The Initial Impact and Terror of the Bondi Shooting Is Giving Way to Anger and Discord. It Is Imperative We Seek Out the Hope.
As the nation winds down for a customary Christmas holiday during languorous days of beach and blistering heat accompanied by the soundtrack of sporting matches and cicada song, this year the nation's summer mood feels, sadly, like none before.
It would be a significant oversimplification to describe the national temperament after the antisemitic terrorist attack on Australian Jews during the beachside Hanukah festivities as one of simple ennui.
Across the country, but especially than in Sydney – the most postcard picturesque of Australian cities – a tenor of initial surprise, grief and horror is shifting to fury and deep division.
Those who had previously missed the frequently expressed concerns of the Jewish community are now highly attuned. Just as, they are sensitive to reconciling the need for a far more urgent, energetic government and institutional fight against anti-Jewish hatred with the freedom to demonstrate against genocide.
If ever there was a time for a countrywide dialogue, it is now, when our faith in humanity is so deeply diminished. This is particularly so for those of us fortunate enough never to have experienced the animosity and dread of religious and ethnic targeting on this continent or anywhere else.
And yet the algorithms keep spewing at us the banal hot takes of those with blistering, polarizing views but little understanding at all of that profound fragility.
This is a period when I lament not having a stronger faith. I mourn, because having faith in humanity – in mankind’s capacity for kindness – has failed us so acutely. A different source, something higher, is required.
And yet from the horror of Bondi we have witnessed such profound instances of human goodness. The heroism of individuals. The selflessness of bystanders. Emergency personnel – law enforcement and medical staff, those who charged into the danger to help fellow humans, some recognised but for the most part unnamed and unheralded.
When the police tape still fluttered wildly all about Bondi, the necessity of community, faith-based and cultural solidarity was admirably promoted by faith leaders. It was a message of compassion and acceptance – of unifying rather than dividing in a time of targeted violence.
Consistent with the symbolism of the Festival of Lights (light amid gloom), there was so much fitting reference of the need for lightness.
Unity, hope and love was the message of faith.
‘Our shared community spaces may not look exactly as they did again.’
And yet elements of the Australian polity responded so disgustingly swiftly with division, blame and recrimination.
Some politicians moved straight for the pessimism, using tragedy as a cynical chance to challenge Australia’s immigration policies.
Observe the harmful rhetoric of disunity from longstanding agitators of societal discord, exploiting the massacre before the site was even cold. Then consider the statements of political figures while the probe was still active.
Politics has a formidable job to do when it comes to uniting a nation that is grieving and scared and seeking the light and, not least, answers to so many uncertainties.
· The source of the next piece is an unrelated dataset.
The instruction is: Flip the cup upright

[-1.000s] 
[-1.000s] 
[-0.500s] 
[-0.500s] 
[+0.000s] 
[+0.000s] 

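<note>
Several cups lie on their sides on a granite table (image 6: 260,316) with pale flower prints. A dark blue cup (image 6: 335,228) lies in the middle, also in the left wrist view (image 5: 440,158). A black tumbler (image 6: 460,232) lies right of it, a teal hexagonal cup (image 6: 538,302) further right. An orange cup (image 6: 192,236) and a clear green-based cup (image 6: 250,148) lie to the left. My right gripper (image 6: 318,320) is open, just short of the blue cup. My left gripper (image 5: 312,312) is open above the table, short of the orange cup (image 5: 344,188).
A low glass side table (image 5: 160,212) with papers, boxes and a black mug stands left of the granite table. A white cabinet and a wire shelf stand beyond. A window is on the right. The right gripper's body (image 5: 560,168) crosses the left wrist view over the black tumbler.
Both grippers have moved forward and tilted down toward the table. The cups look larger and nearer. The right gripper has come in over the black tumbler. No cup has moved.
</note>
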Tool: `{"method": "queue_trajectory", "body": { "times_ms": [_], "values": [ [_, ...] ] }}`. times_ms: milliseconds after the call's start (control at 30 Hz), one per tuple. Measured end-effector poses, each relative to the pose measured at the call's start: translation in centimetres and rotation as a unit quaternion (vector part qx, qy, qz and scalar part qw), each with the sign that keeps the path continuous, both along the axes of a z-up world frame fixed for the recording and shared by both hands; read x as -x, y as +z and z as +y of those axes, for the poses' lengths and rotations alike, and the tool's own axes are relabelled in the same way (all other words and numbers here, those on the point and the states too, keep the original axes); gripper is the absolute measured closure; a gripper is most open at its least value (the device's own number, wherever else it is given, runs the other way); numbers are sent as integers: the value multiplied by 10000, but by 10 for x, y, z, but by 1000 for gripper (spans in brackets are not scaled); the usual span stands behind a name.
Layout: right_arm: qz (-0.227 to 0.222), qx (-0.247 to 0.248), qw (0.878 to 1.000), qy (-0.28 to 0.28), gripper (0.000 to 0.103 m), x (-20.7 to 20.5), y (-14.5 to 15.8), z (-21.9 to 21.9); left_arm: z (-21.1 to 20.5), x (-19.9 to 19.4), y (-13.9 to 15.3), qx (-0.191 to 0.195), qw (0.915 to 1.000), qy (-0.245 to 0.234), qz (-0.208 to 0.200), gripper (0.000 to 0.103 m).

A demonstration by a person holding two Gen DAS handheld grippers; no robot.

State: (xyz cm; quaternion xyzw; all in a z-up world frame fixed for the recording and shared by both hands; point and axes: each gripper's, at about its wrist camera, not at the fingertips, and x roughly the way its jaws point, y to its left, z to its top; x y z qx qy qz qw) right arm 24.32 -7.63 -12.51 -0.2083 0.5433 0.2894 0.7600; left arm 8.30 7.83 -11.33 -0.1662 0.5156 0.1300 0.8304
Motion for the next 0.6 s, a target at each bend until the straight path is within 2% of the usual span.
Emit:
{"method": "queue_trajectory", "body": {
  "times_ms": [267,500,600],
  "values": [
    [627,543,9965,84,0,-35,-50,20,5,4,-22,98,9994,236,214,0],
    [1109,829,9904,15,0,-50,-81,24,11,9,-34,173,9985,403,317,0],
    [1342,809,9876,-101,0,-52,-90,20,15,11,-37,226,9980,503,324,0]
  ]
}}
Like why, when the national terrorism threat level was judged as probable, did such a large open-air Hanukah event go ahead with such a grossly inadequate protection? Like how could the alleged killers have multiple firearms in the family home when the domestic intelligence organisation has so openly and repeatedly warned of the threat of targeted attacks?
How rapidly we were subjected to that tired argument (or iterations of it) that it’s individuals not guns that kill. Naturally, each point are true. It’s feasible to simultaneously seek new ways to stop hate-fuelled violence and prevent firearms away from its potential actors.
In this metropolis of profound splendor, of pristine azure skies above ocean and shore, the water and the beaches – our shared community spaces – may not seem entirely familiar again to the multitude who’ve observed that famous Bondi seems so incongruous with last weekend’s obscene violence.
We yearn right now for understanding and significance, for family, and perhaps for the consolation of beauty in art or nature.
This weekend many Australians are calling off Christmas party plans. Reflective solitude will seem more appropriate.
But this is perhaps somewhat against instinct. For in these days of anxiety, anger, sadness, confusion and grief we need each other now more than ever.
The reassurance of community – the binding force of the unity in the very word – is what we likely need most.
But sadly, all of the portents are that unity in politics and society will be hard to find this long, draining summer.